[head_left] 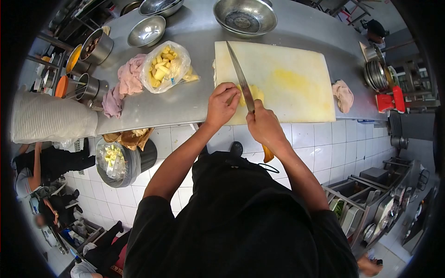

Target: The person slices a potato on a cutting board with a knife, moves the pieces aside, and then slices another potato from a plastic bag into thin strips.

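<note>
In the head view, my right hand [265, 126] is wrapped around the handle of a long kitchen knife [241, 74]. Its blade slants up and left across a white cutting board [264, 55]. Some cut yellow food [255, 94], perhaps peeled potato, lies under and beside the blade near the board's left side. At its left edge, my left hand [223, 104] has its fingers curled and pinched against the food, close to the blade. The blade hides part of the food. A clear plastic bag [147, 69] of yellow chunks [162, 67] stands left of the board.
Metal bowls [244, 17] sit at the back of the steel table [194, 44]. Pink cloths [131, 76] lie by the bag, another cloth [343, 96] right of the board. A lined bin [113, 162] stands below left. Stacked containers [51, 118] occupy the left end. Other people [51, 160] are at left.
</note>
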The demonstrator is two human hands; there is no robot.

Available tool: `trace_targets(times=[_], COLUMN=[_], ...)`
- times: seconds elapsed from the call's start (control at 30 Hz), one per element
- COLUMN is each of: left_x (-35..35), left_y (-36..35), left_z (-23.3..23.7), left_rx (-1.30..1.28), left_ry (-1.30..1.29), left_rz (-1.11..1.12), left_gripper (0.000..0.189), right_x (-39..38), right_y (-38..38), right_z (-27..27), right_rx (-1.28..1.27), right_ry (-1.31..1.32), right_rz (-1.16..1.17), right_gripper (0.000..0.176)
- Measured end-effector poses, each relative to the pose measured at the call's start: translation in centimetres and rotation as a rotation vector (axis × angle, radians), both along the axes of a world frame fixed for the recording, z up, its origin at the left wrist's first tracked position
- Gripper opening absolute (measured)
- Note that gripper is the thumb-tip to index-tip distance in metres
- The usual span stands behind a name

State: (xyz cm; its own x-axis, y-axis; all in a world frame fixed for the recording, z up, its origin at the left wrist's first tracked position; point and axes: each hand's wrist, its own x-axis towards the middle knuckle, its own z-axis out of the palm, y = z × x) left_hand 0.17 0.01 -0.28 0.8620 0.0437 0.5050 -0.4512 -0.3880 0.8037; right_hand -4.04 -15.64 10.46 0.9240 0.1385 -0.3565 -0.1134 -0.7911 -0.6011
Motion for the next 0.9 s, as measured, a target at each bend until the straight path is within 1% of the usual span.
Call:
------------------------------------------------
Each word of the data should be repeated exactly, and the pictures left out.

■ **Answer box**
[head_left] 

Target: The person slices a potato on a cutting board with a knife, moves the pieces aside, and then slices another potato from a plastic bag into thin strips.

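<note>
In the head view, my right hand [265, 126] is wrapped around the handle of a long kitchen knife [241, 74]. Its blade slants up and left across a white cutting board [264, 55]. Some cut yellow food [255, 94], perhaps peeled potato, lies under and beside the blade near the board's left side. At its left edge, my left hand [223, 104] has its fingers curled and pinched against the food, close to the blade. The blade hides part of the food. A clear plastic bag [147, 69] of yellow chunks [162, 67] stands left of the board.
Metal bowls [244, 17] sit at the back of the steel table [194, 44]. Pink cloths [131, 76] lie by the bag, another cloth [343, 96] right of the board. A lined bin [113, 162] stands below left. Stacked containers [51, 118] occupy the left end. Other people [51, 160] are at left.
</note>
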The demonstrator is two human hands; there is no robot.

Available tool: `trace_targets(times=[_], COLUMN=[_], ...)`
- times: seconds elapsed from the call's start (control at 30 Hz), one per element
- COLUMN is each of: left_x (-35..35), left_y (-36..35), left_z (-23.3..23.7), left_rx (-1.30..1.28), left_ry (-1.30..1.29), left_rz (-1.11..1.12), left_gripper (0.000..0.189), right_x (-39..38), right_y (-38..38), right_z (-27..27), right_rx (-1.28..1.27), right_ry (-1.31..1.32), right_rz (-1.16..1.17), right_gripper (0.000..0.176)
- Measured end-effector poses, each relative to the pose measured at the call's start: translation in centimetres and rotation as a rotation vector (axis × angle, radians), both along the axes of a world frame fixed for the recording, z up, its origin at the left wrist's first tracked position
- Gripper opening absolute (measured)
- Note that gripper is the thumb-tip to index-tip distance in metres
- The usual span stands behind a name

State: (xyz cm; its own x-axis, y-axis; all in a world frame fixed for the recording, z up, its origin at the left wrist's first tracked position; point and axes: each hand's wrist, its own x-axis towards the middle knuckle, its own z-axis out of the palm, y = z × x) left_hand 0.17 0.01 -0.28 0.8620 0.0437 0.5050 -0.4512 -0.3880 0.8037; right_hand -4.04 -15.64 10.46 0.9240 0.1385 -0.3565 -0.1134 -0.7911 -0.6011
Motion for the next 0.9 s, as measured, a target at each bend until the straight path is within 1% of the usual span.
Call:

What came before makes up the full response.